Ingenious Filmmaking and Cinematic Travelogue
The creative team for Influencers seem similarly ingenious in locating stunning locations to film, though they were presumably less nefarious about it. The vast majority of the film seems to be shot on location, providing it an authentic gravity that lingers even as numerous sequences consist of a relatively small cast of people staring at computer or phone screens.
It’s the same principle which allowed the James Bond movies look so persistently lavish for decades: Yes, explosive action and visual effects can show off a big budget, but simply offering a travelogue of sorts for the audience also feels deeply filmic. It’s also especially fitting for a story so dependent on the coexisting surface-level allure and try-hard grind involved in producing jealousy-worthy digital content.
Every character in Bali, similar to those staying in Thailand in the first film, appear to enjoy entry to impossibly chic modern bungalows; there are movies concerning beach rescuers that don’t show off this much aerial pool video. These individuals must believably occupy these lush, remote places to highlight the uneasy irony of how often each person — even the woman exacting revenge upon the online stars' self-centered phoniness — nonetheless spends plenty of time in the glow of their screens.

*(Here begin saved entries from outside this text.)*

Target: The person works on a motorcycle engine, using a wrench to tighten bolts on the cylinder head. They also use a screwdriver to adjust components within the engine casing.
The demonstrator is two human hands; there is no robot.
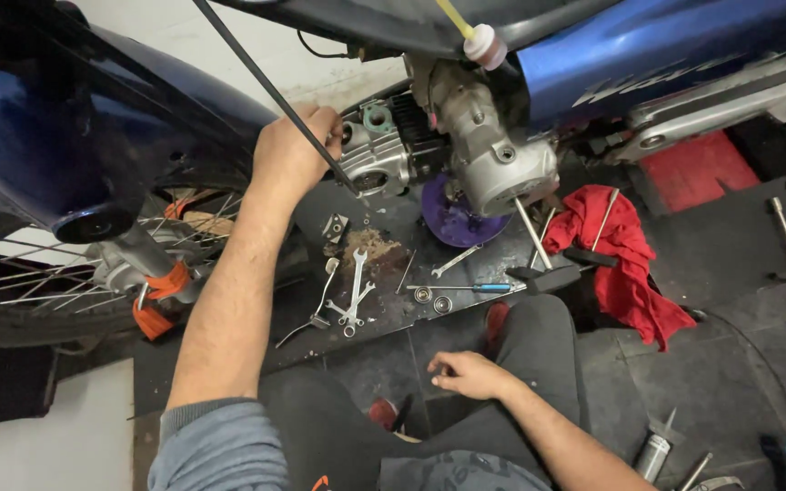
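I note my left hand (295,145) raised at the engine (393,150), clenched around a black cable (266,84). My right hand (468,374) rests loosely curled, empty, on my knee (539,341); wrenches (354,295) lie on the floor (730,273).

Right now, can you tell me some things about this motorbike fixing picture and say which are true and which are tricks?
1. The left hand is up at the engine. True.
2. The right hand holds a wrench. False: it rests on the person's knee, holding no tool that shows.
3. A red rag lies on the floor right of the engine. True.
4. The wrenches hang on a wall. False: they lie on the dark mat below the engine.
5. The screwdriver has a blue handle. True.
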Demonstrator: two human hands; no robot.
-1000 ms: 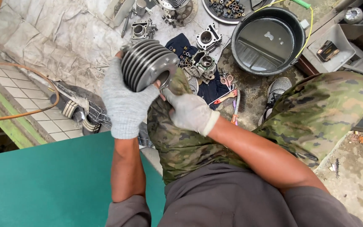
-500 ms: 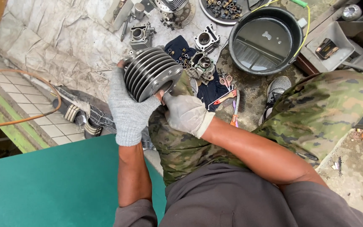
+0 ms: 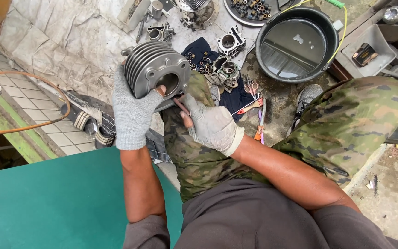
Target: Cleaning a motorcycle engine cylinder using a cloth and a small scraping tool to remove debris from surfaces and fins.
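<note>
Finned cylinder clamped in your left hand, right hand pinching thin tool at bore — scraping step; next needs steady, light strokes.

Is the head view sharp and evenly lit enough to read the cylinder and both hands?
Head view: soft daylight, no hard shadows; the finned cylinder, left hand and right hand are sharp. The bore is dark inside. The black basin shows reflections on its liquid. Edges bend slightly from the wide lens.
</note>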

Nuanced Portrayals and Tech-Savvy Tension
At the same time, the director has not crafted a screed against the vacuousness of online fame. While it is gratifying to see CW manipulate various online personalities, and a Hitchcockian sense of identification lets us to hope she doesn’t get caught, the filmmaker is somewhat understanding of the key influencer figures. In the first movie, he tapped into the loneliness Madison felt during ostensibly envy-worthy vacations. Here, Harder seems to trust that merely watching Jacob at work will reveal that he is selling snake-oil masculinity to other doofuses; he avoids turning into a caricature the character. He even grants Jacob a measure of dignity by showing his true devotion to his girlfriend; he’s a hypocrite, but Ariana is a partner in his double standards, not someone exploited of it.

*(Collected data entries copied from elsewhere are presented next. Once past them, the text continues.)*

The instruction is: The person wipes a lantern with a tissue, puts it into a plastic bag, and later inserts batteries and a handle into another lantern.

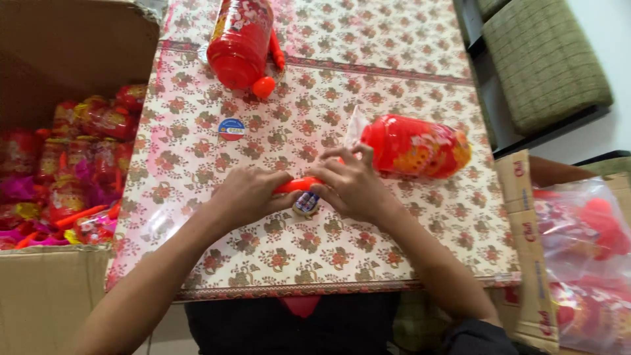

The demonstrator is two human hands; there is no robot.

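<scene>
My left hand [248, 195] and my right hand [351, 183] meet at the middle of the table, both gripping a thin orange-red stick [294, 186]. A small round battery-like piece [306, 204] sits under my right fingers. Just right of my right hand lies a red printed lantern [415, 146] on its side, with clear plastic wrap [355, 125] at its near end. A second red lantern [240, 41] with a red handle and ball lies at the far edge of the table.
A floral tablecloth [394, 66] covers the table. A round blue-and-red sticker [231, 129] lies on it. An open cardboard box [52, 171] of wrapped red lanterns stands left; another box [578, 263] with bagged red items stands right. Green cushioned seats [542, 59] are far right.
</scene>
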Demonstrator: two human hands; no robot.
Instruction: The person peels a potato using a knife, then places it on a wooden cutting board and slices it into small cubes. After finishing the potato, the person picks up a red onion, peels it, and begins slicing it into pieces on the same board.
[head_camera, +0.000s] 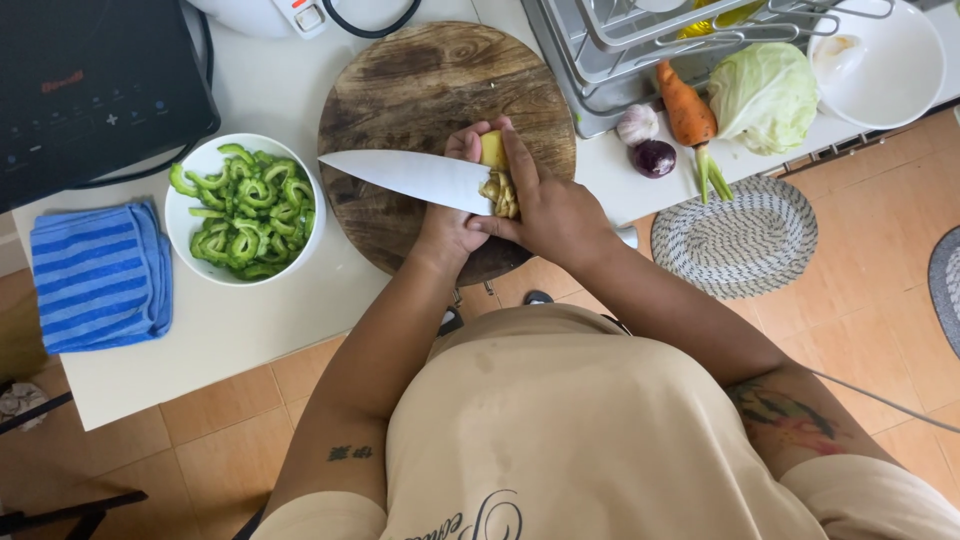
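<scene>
White bowl (310, 205) – green veg slices (245, 212); hands peel ginger (493, 150).

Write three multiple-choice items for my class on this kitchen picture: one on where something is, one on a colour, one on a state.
1. Where does the white bowl of green slices stand?
A. beside the round wooden board, toward the blue cloth
B. inside the dish rack
C. on the floor mat

2. What colour is the striped cloth?
A. red
B. blue
C. yellow

3. How is the knife at this moment?
A. lying alone on the board
B. standing in the rack
C. held, its blade against a small yellowish piece

Key: 1 A, the bowl sits on the white table between the wooden board and the cloth. 2 B, its stripes are light and dark blue. 3 C, the left hand and the right hand meet at the handle end, around the yellowish piece.
</scene>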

The other side of this balanced approach is that it can sometimes appear that he’s nodding at elements of modern online life without investigating them. This is especially true regarding how he brings AI into the plot, a fascinating turn that lacks the psychological edge it deserves. The pluralized title for the film could offer fans of the first movie expectations of an Aliens-style escalation, and the movie does eventually provide exactly that, with a suitably chaotic climax. However, initially, it resembles more a sleek Hitchcock thriller than an wild-eyed, tech-addled Brian De Palma thriller. Influencers’ extensive use of actual places may also be what prevents it from coming across like pure nightmare fuel. The world may be overrun with always-online creators, digital deception, and exploitative travel, but the world itself remains present, for now.